Chalk home page
Docs
SDK
CLI
  1. DataFrame
  2. Getting Started

This guide will walk you through installing chalkdf and performing some basic operations. If you are new to chalkdf or DataFrame libraries, this is a great place to start. If you are already familiar with DataFrame libraries you can skip ahead to the full Reference Library or the installation guide

Installation

Given Python 3.10-3.13 and Linux/macOS 15+, you can install chalkdf via pip:

pip install "chalkdf[chalkpy]"

Reading Data

chalkdf supports reading data from several formats and sources, including JSON, CSV, and Parquet files, Arrow objects and tables, as well as AWS Glue Iceberg tables, and SQL sources defined via chalkpy.

Below we can initialize a chalkdf.DataFrame from a Python dictionary.

from chalkdf import DataFrame

df = DataFrame(
    {
        "name": ["Alice", "Bob", "Charlie"],
        "age": [25, 30, 35],
        "city": ["New York", "Los Angeles", "Chicago"],
    }
)

df.run()
DataFrame(materialized 3 rows x 3 columns)
Schema: name (string), age (int64), city (string)
Showing all rows:
name (string) | age (int64) | city (string)
--------------+-------------+--------------
Alice         | 25          | New York
Bob           | 30          | Los Angeles
Charlie       | 35          | Chicago

You can also scan files directly into a DataFrame. Below, we scan a CSV file:

from chalkdf import DataFrame
import pyarrow as pa

df = DataFrame.scan(
    "people",
    ['people.csv'],
    schema=pa.schema([
        ('name', pa.string()),
        ('birthday', pa.date32()),
        ('occupation', pa.string())
    ])
)
df.run()
DataFrame(materialized 3 rows x 3 columns)
Schema: name (string), birthday (date32[day]), occupation (string)
Showing all rows:
name (string) | birthday (date32[day]) | occupation (string)
--------------+------------------------+--------------------
Alice Chen    | 1990-03-15             | Software Engineer
Bob Smith     | 1985-07-22             | Teacher
Carol Johnson | 1992-11-08             | Data Analyst

DataFrame Expressions

DataFrame expressions allow you to transform and explore your data through a variety of operations. For example, given a DataFrame of values with id’s, you could group the values by id and compute the aggregate sum. We use the underscore notation _ to reference the current DataFrame, to easily access columns without any additional wrappers.

>>> df.run()
DataFrame(materialized 5 rows x 2 columns)
Schema: id (int64), value (int64)
Showing all rows:
id (int64) | value (int64)
-----------+--------------
1          | 10
1          | 20
2          | 1
2          | 2
2          | 3
>>> grouped = df.agg(["id"], _.value.sum().alias("value_sum_by_id"))
>>> grouped.run()
DataFrame(materialized 2 rows x 2 columns)
Schema: id (int64), value_sum_by_id (int64)
Showing all rows:
id (int64) | value_sum_by_id (int64)
-----------+------------------------
1          | 30
2          | 6

Below are some common operations you can use to construct DataFrame expressions.

select

DataFrame.select allows you to extract specific columns from a DataFrame.

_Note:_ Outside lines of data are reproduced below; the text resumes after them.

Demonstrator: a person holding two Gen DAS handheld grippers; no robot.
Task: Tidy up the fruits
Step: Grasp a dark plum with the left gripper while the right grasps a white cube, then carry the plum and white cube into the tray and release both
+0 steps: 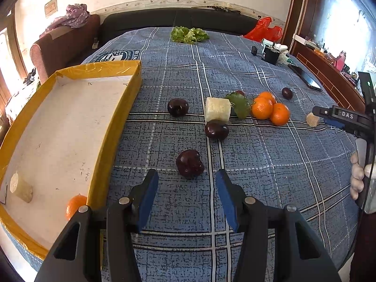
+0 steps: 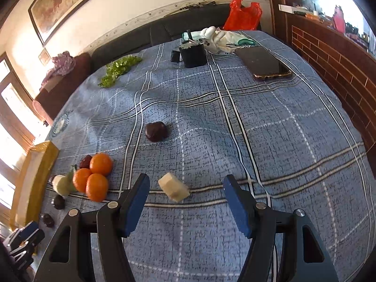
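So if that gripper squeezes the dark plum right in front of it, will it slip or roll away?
Possibly. The dark plum looks round and glossy, so it may roll on the checked cloth if nudged off-centre. The left gripper is open wider than the fruit, with flat blue pads, which should probably grip it. It looks small, likely light.

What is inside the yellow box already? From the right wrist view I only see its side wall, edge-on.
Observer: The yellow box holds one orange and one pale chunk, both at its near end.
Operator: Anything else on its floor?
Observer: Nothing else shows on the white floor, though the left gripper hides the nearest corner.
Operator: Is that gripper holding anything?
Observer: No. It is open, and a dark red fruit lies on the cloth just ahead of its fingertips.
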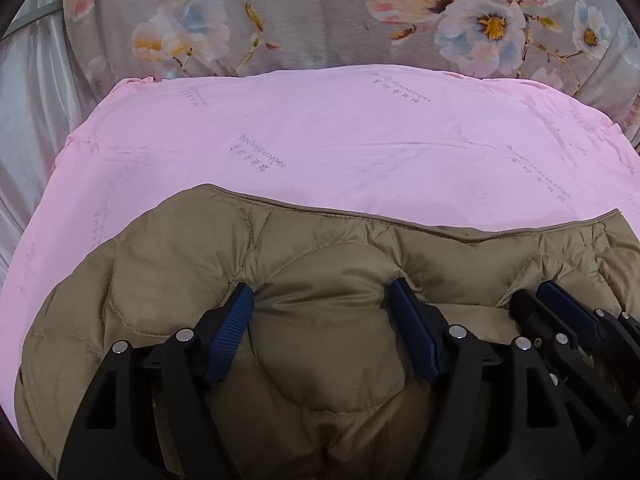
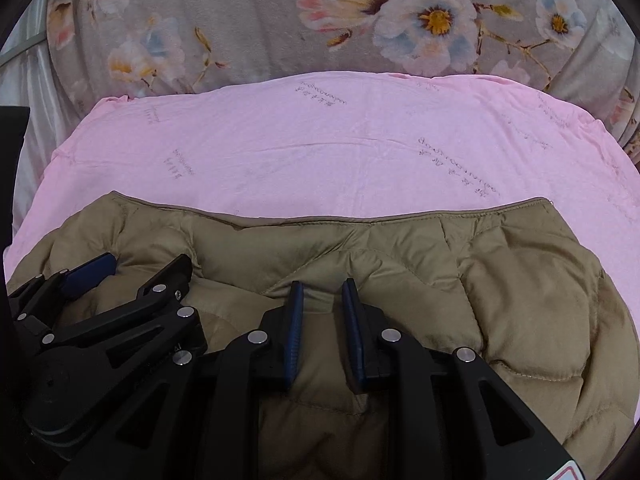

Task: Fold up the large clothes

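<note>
1. We are looking at a grey floral blanket (image 1: 304, 20) lying across the far side of the scene, with pale curtain-like fabric (image 1: 28, 92) hanging at the far left.
2. We are seeing a pink sheet (image 1: 340, 140) with faint printed lettering spreading between that blanket and the near side, covering whatever lies beneath it.
3. We are finding the olive quilted jacket (image 1: 320, 360) lying on the near part of the pink sheet, its straight hemmed edge facing the far side and its puffy panels bunching under both tools.
4. We are holding the left tool (image 1: 324, 300) with its blue-padded jaws standing wide apart around a rounded bulge of the jacket; the padding is swelling up between them, and the left pad is dimpling the cloth.
5. We are holding the right tool (image 2: 322, 292) just to the right of the left one, its jaws nearly together with a narrow strip of jacket fabric showing in the gap; we cannot tell whether the pads are truly pinching it.
</note>
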The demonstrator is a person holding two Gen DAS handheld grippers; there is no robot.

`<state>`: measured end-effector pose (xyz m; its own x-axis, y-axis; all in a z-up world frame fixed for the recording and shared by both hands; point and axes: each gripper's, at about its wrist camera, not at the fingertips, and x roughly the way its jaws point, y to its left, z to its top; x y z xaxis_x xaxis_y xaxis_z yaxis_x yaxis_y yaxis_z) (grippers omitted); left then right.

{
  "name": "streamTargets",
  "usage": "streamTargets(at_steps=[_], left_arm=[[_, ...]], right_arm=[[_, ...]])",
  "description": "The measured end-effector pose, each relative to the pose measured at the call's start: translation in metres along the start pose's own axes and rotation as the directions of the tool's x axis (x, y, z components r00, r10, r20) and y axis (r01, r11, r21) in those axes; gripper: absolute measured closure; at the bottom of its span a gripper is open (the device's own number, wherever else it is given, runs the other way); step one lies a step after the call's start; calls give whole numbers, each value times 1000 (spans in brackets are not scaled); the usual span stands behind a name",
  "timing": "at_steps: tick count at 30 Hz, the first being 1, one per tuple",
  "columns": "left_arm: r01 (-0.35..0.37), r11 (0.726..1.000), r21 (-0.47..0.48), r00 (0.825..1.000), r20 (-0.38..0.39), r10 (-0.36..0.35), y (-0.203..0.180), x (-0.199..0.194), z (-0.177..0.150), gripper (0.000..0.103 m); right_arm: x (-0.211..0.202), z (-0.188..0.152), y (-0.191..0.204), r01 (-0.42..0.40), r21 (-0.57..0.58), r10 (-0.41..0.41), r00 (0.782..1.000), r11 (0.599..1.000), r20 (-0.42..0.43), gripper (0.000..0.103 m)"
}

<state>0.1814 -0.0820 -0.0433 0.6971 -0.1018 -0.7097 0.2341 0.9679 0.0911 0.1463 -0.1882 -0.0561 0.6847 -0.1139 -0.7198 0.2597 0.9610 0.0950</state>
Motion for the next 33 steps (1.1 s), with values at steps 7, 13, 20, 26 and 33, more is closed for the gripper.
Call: streamTargets(at_steps=[7,13,20,26,33], left_arm=[[-5,1000,1,1000,7,5,-1,3,-1,34],[-13,1000,-1,1000,11,13,-2,5,0,32],[-15,1000,0,1000,13,15,-2,6,0,32],[37,999,-13,999,-20,-37,11,-6,0,32],[126,980,-155,992,14,-126,98,-90,-40,22]], right_arm=[[3,0,0,-7,14,7,1000,1000,0,82],[4,1,-4,-8,26,8,1000,1000,2,83],[5,2,-4,-8,29,8,1000,1000,0,84],[-13,1,-1,-13,5,13,1000,1000,-13,83],[-82,-38,36,-142,-64,141,990,988,-20,81]])
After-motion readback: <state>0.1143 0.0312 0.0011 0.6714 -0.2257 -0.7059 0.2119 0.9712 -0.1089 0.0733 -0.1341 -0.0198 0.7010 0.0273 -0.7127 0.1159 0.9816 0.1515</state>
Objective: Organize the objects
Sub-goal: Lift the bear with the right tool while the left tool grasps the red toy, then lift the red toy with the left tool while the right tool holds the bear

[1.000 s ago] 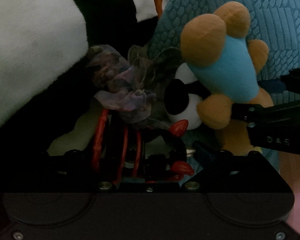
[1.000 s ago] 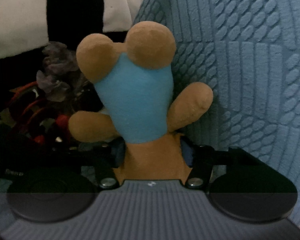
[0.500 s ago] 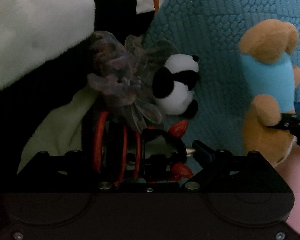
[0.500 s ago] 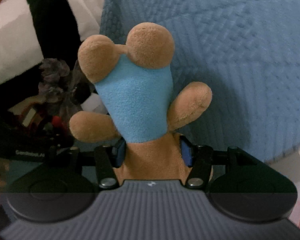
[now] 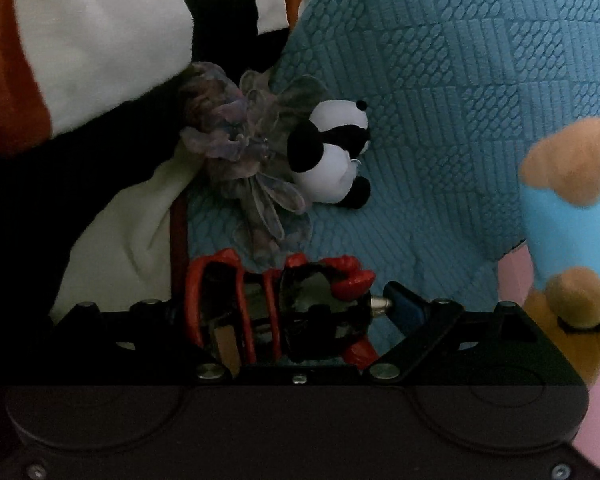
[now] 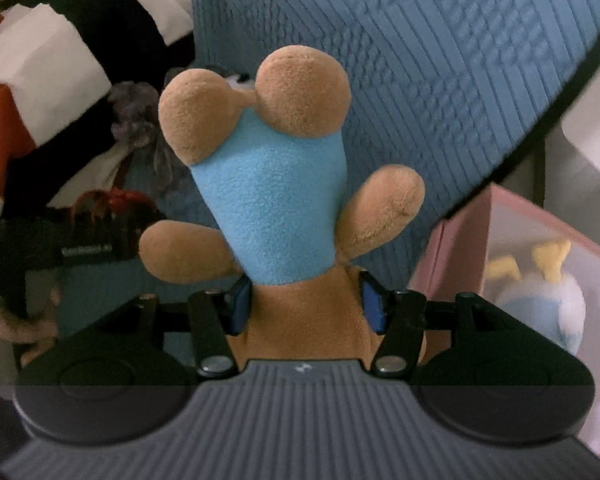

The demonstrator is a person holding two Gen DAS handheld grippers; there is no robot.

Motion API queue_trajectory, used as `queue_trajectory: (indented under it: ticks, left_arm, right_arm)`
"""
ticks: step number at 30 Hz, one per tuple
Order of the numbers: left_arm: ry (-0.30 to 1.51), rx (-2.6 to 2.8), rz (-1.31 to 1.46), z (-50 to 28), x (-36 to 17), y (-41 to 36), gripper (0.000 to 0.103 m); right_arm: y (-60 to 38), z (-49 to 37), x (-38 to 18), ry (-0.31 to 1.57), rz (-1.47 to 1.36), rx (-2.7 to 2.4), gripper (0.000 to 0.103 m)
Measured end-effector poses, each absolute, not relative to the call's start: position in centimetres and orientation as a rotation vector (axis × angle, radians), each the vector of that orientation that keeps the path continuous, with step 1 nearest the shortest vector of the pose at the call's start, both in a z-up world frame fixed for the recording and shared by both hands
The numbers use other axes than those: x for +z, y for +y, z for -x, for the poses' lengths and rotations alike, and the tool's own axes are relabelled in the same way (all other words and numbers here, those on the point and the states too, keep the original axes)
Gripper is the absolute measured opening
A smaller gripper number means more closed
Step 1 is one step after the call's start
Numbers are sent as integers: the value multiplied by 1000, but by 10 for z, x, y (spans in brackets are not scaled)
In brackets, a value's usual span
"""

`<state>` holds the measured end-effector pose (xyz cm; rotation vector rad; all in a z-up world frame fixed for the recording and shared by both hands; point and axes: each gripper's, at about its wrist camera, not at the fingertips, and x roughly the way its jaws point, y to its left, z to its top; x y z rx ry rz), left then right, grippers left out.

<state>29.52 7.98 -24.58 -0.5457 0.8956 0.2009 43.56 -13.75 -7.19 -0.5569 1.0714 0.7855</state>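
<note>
Textured blue bedspread (image 5: 440,92) (striped blanket (image 5: 100,40) alongside) underlies everything.

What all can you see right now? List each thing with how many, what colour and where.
plush toy: one, brown with light blue shirt, held in the right gripper
panda toy: one, black and white, lying on the blanket
fabric flower: one, purple-grey, beside the panda toy
blanket: one, textured blue, under the toys
striped cloth: one, white, black and orange, upper left
red and black toy: one, between the left gripper's jaws
pink box: one, lower right, with a pale blue and yellow soft toy inside
left gripper: black, around the red and black toy
right gripper: black with blue pads, shut on the plush toy
</note>
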Motion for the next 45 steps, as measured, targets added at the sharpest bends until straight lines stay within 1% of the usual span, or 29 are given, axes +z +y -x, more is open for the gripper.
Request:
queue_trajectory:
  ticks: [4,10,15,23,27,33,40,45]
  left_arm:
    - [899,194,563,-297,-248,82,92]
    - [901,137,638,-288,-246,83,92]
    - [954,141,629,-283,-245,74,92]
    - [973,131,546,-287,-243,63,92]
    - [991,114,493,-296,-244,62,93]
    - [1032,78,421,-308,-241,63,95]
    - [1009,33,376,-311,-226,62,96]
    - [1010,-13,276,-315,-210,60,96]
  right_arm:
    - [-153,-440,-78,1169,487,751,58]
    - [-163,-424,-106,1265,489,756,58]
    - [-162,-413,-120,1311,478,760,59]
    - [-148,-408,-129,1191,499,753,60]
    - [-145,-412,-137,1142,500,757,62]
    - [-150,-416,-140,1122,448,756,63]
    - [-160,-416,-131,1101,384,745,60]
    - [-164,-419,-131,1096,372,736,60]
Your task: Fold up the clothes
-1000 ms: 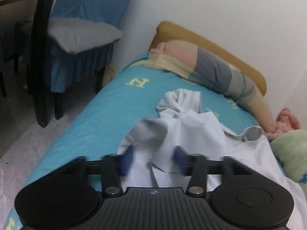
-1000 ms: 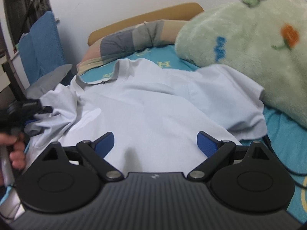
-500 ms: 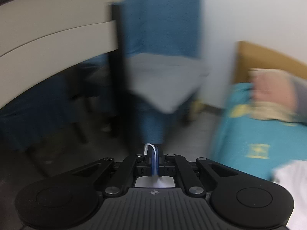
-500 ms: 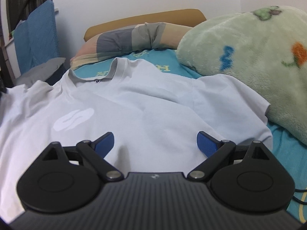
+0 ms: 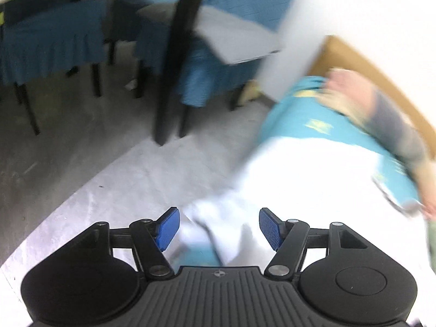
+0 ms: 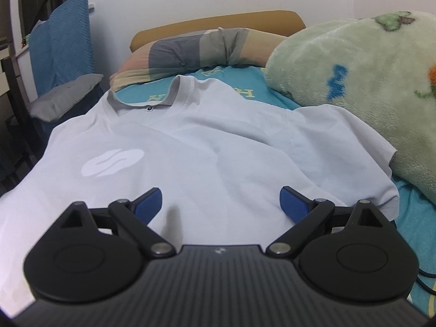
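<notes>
T-shirt point(image 6: 207, 158) spread flat on my teal bedsheet point(image 6: 414, 218), sleeve edge point(image 5: 218, 226) hanging off the bedside, left claw point(image 5: 219, 227) opening around it without touching, right claw point(image 6: 220, 204) spread wide over the hem, bare floor point(image 5: 109, 179) alongside

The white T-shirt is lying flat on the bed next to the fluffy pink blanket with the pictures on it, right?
Not quite. The blanket is pale green, not pink. The right wrist view shows it, fluffy and patterned, lying beside the white T-shirt spread flat on the bed.
</notes>
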The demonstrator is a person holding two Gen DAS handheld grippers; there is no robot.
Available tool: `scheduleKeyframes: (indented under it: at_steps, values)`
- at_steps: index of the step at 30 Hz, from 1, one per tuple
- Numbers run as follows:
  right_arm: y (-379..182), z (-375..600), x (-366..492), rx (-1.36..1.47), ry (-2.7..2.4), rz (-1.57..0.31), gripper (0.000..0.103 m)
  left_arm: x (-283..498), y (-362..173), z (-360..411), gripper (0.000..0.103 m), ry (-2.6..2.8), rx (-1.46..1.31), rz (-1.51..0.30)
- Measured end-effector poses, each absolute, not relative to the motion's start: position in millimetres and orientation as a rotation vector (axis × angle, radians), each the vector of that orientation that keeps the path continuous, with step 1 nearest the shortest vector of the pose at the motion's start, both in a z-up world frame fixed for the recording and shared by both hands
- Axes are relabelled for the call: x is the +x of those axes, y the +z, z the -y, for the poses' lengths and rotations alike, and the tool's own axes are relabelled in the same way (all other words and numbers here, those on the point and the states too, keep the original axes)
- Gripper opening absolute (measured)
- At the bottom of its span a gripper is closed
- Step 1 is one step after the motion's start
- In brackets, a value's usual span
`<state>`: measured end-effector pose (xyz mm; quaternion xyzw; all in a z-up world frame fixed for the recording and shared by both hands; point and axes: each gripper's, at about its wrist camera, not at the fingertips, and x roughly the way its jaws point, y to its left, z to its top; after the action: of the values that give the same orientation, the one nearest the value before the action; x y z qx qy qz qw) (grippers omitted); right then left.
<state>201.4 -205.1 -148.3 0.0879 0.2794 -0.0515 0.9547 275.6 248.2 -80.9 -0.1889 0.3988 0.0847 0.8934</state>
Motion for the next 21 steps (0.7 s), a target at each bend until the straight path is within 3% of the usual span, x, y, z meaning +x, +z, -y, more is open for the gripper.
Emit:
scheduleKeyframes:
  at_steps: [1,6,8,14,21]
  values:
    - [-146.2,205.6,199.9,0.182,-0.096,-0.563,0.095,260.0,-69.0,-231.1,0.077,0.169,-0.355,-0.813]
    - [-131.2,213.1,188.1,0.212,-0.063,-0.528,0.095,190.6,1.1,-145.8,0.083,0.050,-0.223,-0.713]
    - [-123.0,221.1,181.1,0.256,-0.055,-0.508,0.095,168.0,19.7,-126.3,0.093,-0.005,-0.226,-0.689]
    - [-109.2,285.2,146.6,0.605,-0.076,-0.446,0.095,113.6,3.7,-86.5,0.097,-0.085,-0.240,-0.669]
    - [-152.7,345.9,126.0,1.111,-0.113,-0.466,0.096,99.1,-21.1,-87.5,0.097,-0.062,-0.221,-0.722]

>>> interactions = df.select("user_id", "item_id", "interaction_type", "timestamp")
>>> interactions.run()
DataFrame(materialized 5 rows x 4 columns)
Schema: user_id (string), item_id (string), interaction_type (string), timestamp (timestamp[us])
Showing all rows:
user_id (string) | item_id (string) | interaction_type (string) | timestamp (timestamp[us])
-----------------+------------------+---------------------------+--------------------------
user_001         | item_4521        | click                     | 2024-11-08 14:23:15
user_002         | item_8832        | purchase                  | 2024-11-08 15:10:42
user_003         | item_1203        | view                      | 2024-11-08 16:05:30
user_004         | item_4521        | add_to_cart               | 2024-11-08 17:45:12
user_005         | item_9944        | click                     | 2024-11-08 18:20:05

with_columns

To add new columns or modify existing columns in your DataFrame while retaining all original columns, you can use DataFrame.with_columns.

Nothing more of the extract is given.